**EXERCISE DESCRIPTION:**
Would you copy the material below word for word, beginning with its first line and ending with the line that contains "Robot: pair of"?

------ COLLECTED DATA ------

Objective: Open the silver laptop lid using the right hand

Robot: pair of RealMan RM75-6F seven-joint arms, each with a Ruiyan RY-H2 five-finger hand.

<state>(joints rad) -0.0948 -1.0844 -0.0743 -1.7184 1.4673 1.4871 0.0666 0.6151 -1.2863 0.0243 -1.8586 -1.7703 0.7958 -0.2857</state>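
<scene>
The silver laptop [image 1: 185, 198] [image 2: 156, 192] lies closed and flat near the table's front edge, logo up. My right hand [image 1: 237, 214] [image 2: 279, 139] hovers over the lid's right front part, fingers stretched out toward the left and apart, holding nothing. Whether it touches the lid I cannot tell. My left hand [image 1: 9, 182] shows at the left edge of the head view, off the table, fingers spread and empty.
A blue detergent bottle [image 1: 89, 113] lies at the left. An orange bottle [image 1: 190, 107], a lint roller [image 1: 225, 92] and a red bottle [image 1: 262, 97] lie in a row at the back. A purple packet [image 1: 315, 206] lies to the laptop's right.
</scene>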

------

**ANSWER SECTION:**
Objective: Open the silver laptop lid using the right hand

Robot: pair of RealMan RM75-6F seven-joint arms, each with a Ruiyan RY-H2 five-finger hand.

The response to the exercise has been completed.